TEMPO.CO, Jakarta - Ketua Kaukus Parlemen untuk Myanmar Eva Kusuma Sundari mengecam lambatnya respons pemerintah terhadap kekerasan yang terjadi pada muslim Rohingya di Myanmar. “Saya minta Presiden Susilo Bambang Yudhoyono segera menyampaikan sikap politik atas kekerasan di Myanmar,” kata Eva saat dihubungi, Senin, 30 Juli 2012.
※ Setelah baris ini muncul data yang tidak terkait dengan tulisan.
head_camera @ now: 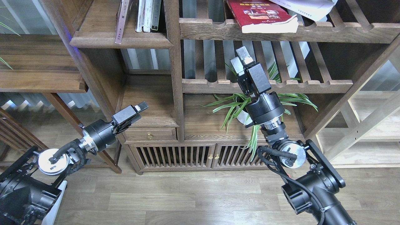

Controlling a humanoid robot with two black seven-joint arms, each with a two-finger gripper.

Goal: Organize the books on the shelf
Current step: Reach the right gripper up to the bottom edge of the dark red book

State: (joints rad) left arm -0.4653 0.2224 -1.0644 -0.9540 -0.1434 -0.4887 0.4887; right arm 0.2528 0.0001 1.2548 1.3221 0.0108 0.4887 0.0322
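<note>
Right tool (240, 58): raised in front of the middle slatted shelf (265, 86), fingers pointing up toward the books above; the two fingers lie close together with nothing between them, clenched and empty.
Left tool (141, 107): low, in front of the small drawer cabinet (149, 135), pointing up and right; seen edge-on, so whether it is clenched or released cannot be told.
Red book (262, 15): lying flat on the upper slatted shelf (281, 31), page edge over the front rail.
White book (304, 7): resting tilted, partly on the red book.
Maroon book (122, 20): leaning on the solid shelf (120, 42) at upper left, beside the thin pale books (147, 15) standing upright.
Spider plant (250, 107): in a white pot under the middle slatted shelf, partly behind the right arm.
</note>
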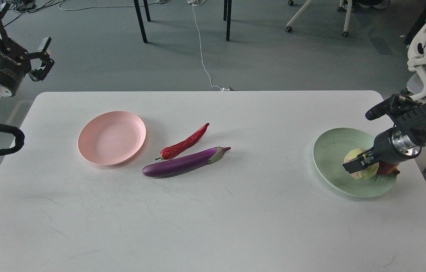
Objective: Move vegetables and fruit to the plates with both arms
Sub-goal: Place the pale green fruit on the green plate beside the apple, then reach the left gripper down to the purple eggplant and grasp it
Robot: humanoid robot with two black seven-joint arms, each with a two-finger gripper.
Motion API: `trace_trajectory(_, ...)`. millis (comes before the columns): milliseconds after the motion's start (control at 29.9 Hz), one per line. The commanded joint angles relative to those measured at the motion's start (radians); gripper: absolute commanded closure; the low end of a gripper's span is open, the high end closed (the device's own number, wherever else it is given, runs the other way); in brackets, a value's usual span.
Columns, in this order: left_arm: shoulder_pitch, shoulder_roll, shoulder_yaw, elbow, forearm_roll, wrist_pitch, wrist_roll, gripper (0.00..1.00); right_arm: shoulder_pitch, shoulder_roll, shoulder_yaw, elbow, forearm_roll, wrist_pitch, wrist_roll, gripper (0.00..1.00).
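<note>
Gripping the yellow-green fruit (360,168), the right gripper (361,163) holds it over the green plate (330,158). Left gripper (16,32) hangs off-table, fingers spread wide.

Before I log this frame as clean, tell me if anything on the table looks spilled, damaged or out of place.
Nothing stands out. The eggplant and chili lie intact on the table beside the empty pink plate. The right gripper holds the yellow-green fruit over the green plate, in front of the pomegranate.
</note>
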Motion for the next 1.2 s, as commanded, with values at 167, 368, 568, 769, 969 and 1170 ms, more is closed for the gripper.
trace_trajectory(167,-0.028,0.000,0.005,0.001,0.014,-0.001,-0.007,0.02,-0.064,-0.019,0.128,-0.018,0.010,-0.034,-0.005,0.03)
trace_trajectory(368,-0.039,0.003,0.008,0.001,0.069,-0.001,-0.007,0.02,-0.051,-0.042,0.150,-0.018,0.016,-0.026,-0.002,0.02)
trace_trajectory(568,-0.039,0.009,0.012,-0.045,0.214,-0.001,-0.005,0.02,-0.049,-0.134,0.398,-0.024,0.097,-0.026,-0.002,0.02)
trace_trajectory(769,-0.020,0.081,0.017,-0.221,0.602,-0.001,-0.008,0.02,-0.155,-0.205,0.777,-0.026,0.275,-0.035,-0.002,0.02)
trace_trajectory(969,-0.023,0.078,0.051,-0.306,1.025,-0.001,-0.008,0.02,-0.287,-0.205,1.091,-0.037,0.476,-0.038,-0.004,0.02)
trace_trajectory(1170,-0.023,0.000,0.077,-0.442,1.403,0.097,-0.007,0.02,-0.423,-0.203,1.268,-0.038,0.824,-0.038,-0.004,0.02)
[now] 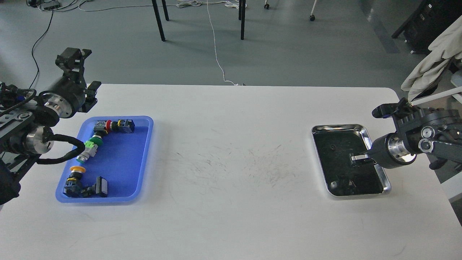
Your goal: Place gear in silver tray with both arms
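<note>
The silver tray (337,127) lies at the table's right side, its dark bottom reflective. My right gripper (355,158) reaches in from the right and hovers over the tray's middle. It is seen small and dark, so its fingers cannot be told apart. A small bright spot (334,184) shows on the tray's bottom near the front; I cannot tell whether it is an object or a reflection. My left gripper (82,74) is open and empty, raised above the table's far left corner, behind the blue tray. No gear is clearly visible.
A blue plastic tray (144,159) at the left holds several push-button switches (90,146) with red, green and yellow caps. The white table (231,155) carries dark scuff marks in the middle. Chair legs and cables are on the floor beyond the table.
</note>
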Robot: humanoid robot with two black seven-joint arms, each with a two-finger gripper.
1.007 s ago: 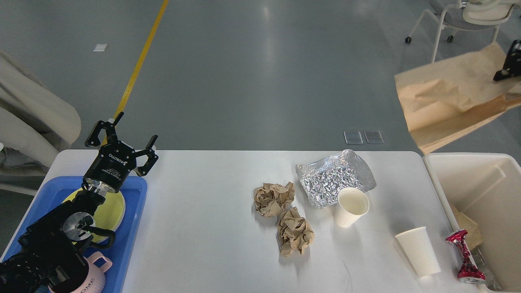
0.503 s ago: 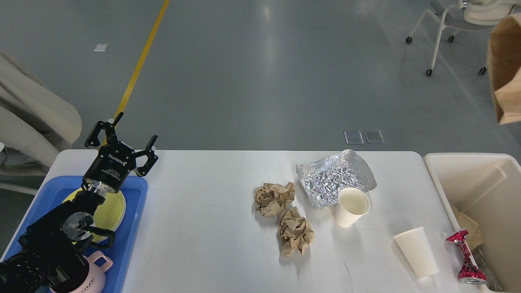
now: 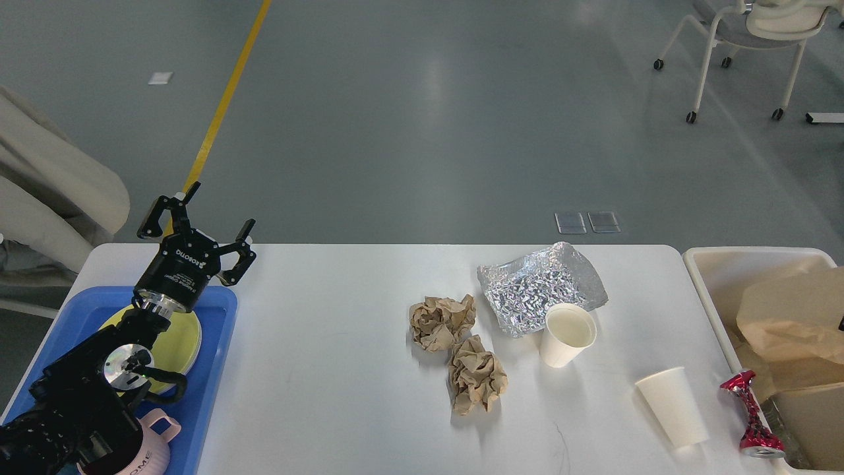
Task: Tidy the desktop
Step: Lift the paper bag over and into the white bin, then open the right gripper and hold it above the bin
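Bright even overhead light, soft short shadows, sheen on the floor (image 3: 428, 86) (pale streaks), sharp focus throughout

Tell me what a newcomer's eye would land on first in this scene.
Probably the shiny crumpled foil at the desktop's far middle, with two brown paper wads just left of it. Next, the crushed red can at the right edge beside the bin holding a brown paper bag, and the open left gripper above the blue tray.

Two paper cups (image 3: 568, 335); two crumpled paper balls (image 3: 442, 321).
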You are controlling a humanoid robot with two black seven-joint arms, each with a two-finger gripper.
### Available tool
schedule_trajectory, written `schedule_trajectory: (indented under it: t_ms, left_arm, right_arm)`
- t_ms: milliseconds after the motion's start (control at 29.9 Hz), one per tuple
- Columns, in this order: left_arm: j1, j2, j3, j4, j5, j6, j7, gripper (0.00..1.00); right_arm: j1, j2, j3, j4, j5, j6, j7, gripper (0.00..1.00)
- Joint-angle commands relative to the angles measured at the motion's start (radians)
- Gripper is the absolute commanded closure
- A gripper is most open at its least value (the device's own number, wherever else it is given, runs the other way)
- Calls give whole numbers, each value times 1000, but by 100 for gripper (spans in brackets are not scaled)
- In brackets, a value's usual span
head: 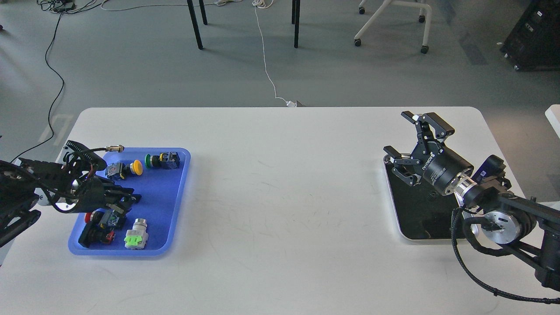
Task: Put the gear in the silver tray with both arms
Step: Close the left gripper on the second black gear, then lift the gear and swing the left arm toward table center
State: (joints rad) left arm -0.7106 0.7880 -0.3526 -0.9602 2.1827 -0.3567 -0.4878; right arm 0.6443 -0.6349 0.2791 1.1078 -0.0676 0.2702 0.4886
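The right end effector (413, 142) was spread wide and held nothing, up over the far left corner of the silver tray (409, 205) near the right edge of the white surface (280, 197). The left end effector (124, 199) reached low into the blue tray (168, 205) among the small parts; I could not tell its grip. Between the trays the surface lay bare.

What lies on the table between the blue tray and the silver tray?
Nothing: in the head view, only bare white table separates the blue tray from the silver tray.
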Motion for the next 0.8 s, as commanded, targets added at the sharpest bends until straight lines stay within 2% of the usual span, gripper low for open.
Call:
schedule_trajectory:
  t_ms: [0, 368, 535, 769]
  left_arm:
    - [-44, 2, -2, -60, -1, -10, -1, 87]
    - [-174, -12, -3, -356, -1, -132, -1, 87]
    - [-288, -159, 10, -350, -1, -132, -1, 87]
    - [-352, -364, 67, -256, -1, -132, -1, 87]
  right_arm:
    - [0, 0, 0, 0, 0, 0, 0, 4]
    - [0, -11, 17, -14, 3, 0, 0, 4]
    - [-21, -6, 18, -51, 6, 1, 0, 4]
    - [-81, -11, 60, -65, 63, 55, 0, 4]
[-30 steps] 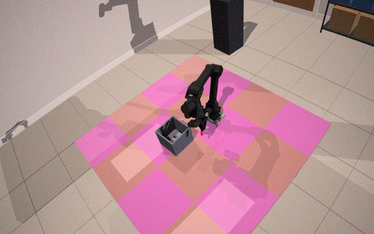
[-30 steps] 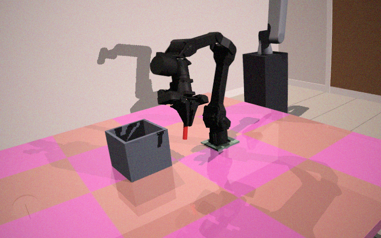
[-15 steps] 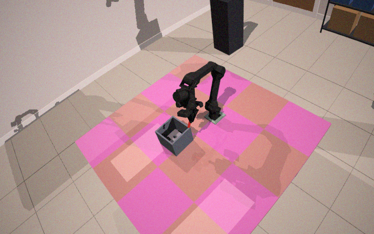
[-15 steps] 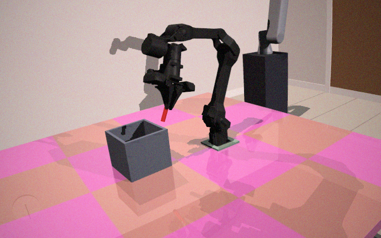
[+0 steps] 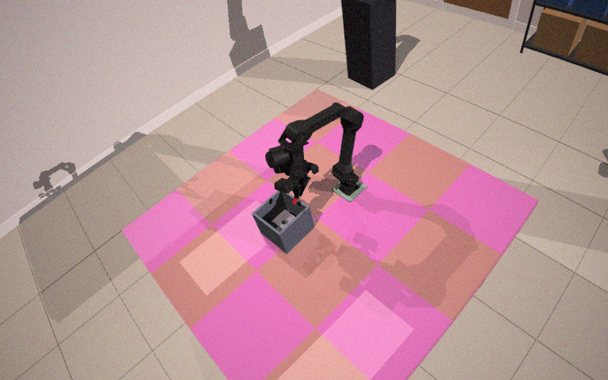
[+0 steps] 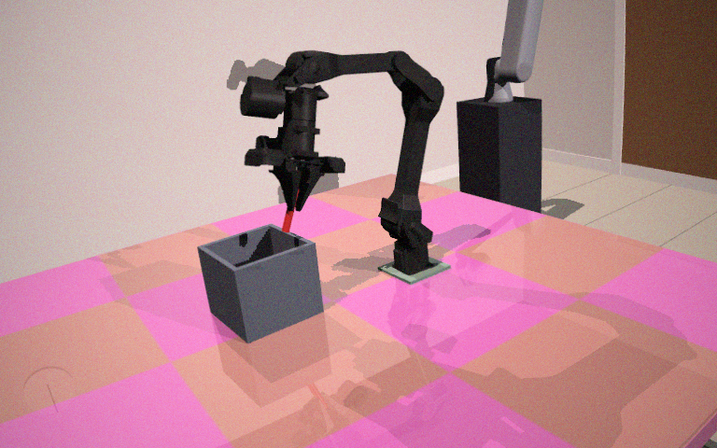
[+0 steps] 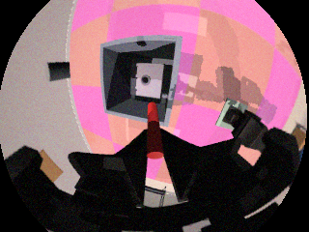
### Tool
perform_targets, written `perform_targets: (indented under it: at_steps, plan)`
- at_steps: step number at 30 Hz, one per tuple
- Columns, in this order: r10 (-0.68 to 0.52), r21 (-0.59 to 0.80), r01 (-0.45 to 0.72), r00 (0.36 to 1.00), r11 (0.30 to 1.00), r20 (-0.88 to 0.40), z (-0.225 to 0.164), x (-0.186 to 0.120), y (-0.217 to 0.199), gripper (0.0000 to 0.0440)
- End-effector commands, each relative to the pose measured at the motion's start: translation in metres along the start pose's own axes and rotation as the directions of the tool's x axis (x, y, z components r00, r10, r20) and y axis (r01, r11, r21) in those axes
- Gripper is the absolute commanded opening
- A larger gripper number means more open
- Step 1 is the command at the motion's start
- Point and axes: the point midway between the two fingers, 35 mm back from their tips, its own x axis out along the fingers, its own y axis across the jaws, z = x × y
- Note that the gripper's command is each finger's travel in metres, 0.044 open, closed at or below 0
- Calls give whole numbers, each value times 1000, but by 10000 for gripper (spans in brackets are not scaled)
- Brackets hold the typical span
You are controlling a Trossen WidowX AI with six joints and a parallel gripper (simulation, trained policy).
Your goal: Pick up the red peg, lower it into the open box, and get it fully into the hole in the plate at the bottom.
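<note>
Above the rear rim of the open box (image 5: pixel 299 232) (image 6: pixel 283 295) (image 7: pixel 178 72): one gripper (image 5: pixel 298 197) (image 6: pixel 296 209) (image 7: pixel 153 131), closed on one red peg (image 5: pixel 294 201) (image 6: pixel 287 220) (image 7: pixel 154 123), tilted, its lower tip perhaps just inside

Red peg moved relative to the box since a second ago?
Yes. The red peg went from beside the open box up to its rim, in the exterior view.
</note>
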Motion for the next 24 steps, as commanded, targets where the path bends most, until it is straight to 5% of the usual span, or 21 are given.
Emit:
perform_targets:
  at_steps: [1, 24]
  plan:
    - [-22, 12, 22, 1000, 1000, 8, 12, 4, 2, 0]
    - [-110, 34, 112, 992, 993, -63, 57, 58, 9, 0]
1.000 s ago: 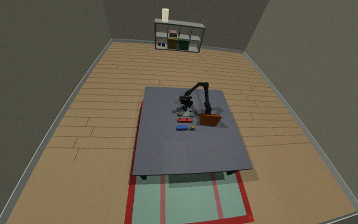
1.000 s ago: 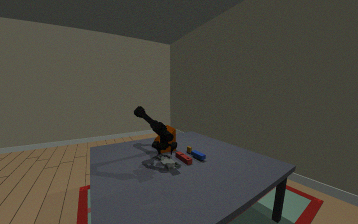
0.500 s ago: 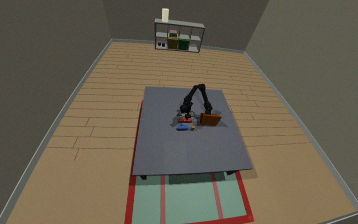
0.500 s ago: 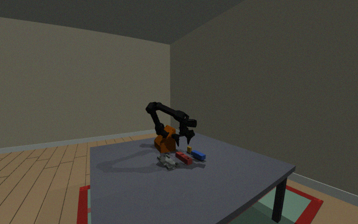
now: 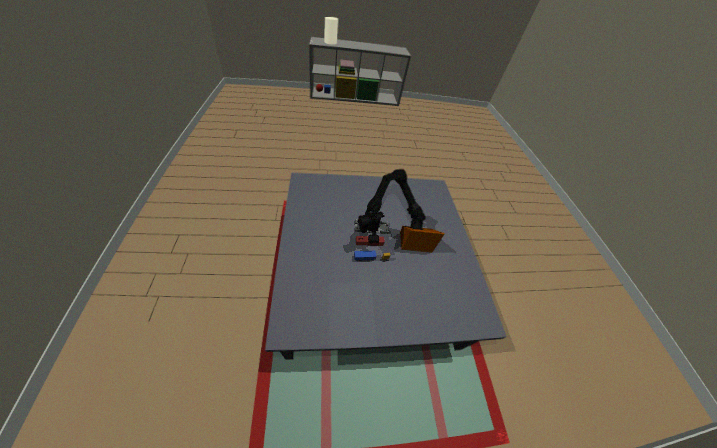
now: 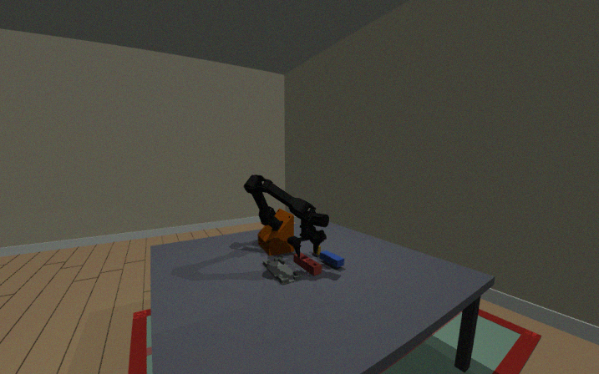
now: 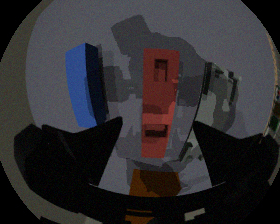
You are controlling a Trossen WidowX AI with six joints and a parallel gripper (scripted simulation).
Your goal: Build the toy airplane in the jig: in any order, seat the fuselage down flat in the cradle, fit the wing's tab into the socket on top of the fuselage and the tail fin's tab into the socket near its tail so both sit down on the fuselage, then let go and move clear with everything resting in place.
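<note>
The red fuselage (image 5: 364, 240) (image 6: 308, 265) (image 7: 157, 90) lies flat on the table with its two sockets facing up. It is outside the grey jig (image 5: 384, 227) (image 6: 281, 270) (image 7: 219, 92), which lies just beside it. The blue wing (image 5: 364, 255) (image 6: 332, 259) (image 7: 83, 86) lies on the fuselage's other side. The small yellow tail fin (image 5: 386, 256) lies by the wing's end. My gripper (image 5: 373, 238) (image 6: 307, 249) (image 7: 159, 123) is open and empty. It hangs just above the fuselage with one finger on each side of it.
The arm's orange base (image 5: 420, 239) (image 6: 277, 235) stands on the table (image 5: 372, 311) (image 6: 255, 320) close to the parts. A shelf unit (image 5: 358, 72) stands at the far wall.
</note>
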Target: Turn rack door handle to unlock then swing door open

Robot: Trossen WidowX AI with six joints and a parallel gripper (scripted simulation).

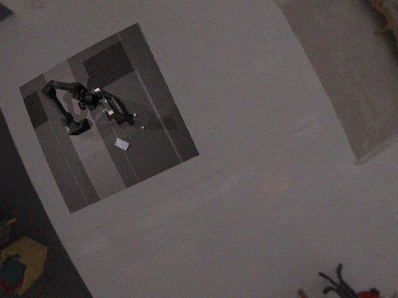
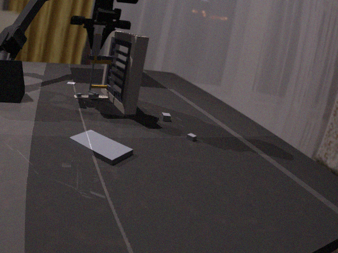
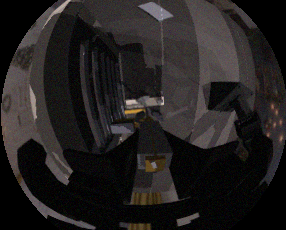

Menurut Eva, pernyataan politik dari Yudhoyono diharapkan bisa memberi tekanan politik pada pemerintah Myanmar untuk menghentikan kekerasan terhadap muslim Rohingya. Peran penting Indonesia di wilayah ASEAN juga akan mendorong negara lain untuk melakukan tindakan sama. Apalagi saat ini Yudhoyono sedang memegang jabatan sebagai Ketua ASEAN.
Eva meminta Presiden tidak mencampuradukkan urusan kemanusiaan dengan urusan politik di kawasan ASEAN, berkaitan dengan status Laut Cina Selatan. “Presiden sebagai Ketua ASEAN tidak boleh tersandera pada commuque bersama untuk bersikap meminta penjelasan Myanmar.”
Lambatnya respons pemerintah Indonesia dan negara-negara ASEAN, menurut Eva, justru berbanding terbalik dengan respons negara luar, seperti PBB. Dewan HAM PBB justru telah bersikap dan segera membentuk tim investigasi. Eva mengingatkan agar Yudhoyono dan negara ASEAN tidak hanya menunggu sikap lembaga internasional terhadap Rohingya. “Memalukan jika negara ASEAN yang merupakan tetangga Myanmar justru menunggu mekanisme internasional,” kata Eva.
Kekerasan terhadap muslim Rohingya di Myanmar meningkat saat terjadi bentrokan antara warga etnis Buddha dan muslim Rohingya pada 3 Juni lalu di barat Rakhine. Bentrokan ini telah menewaskan sedikitnya 78 orang dan sebanyak 70 ribu orang kehilangan rumah mereka. Juru bicara badan PBB untuk urusan pengungsi (UNHCR), Andrej Mahecic, mengatakan para pengungsi itu sangat ketakutan pulang ke rumah mereka, sementara yang lainnya dicegah untuk mencari pekerjaan di sana.
Saat ini, tercatat sekitar 800 ribu anggota etnis Rohingya tinggal di Myanmar. Namun, pemerintah Myanmar menganggap mereka orang asing. Penduduk Myanmar pun menilai etnis Rohingya adalah imigran gelap dari Bangladesh.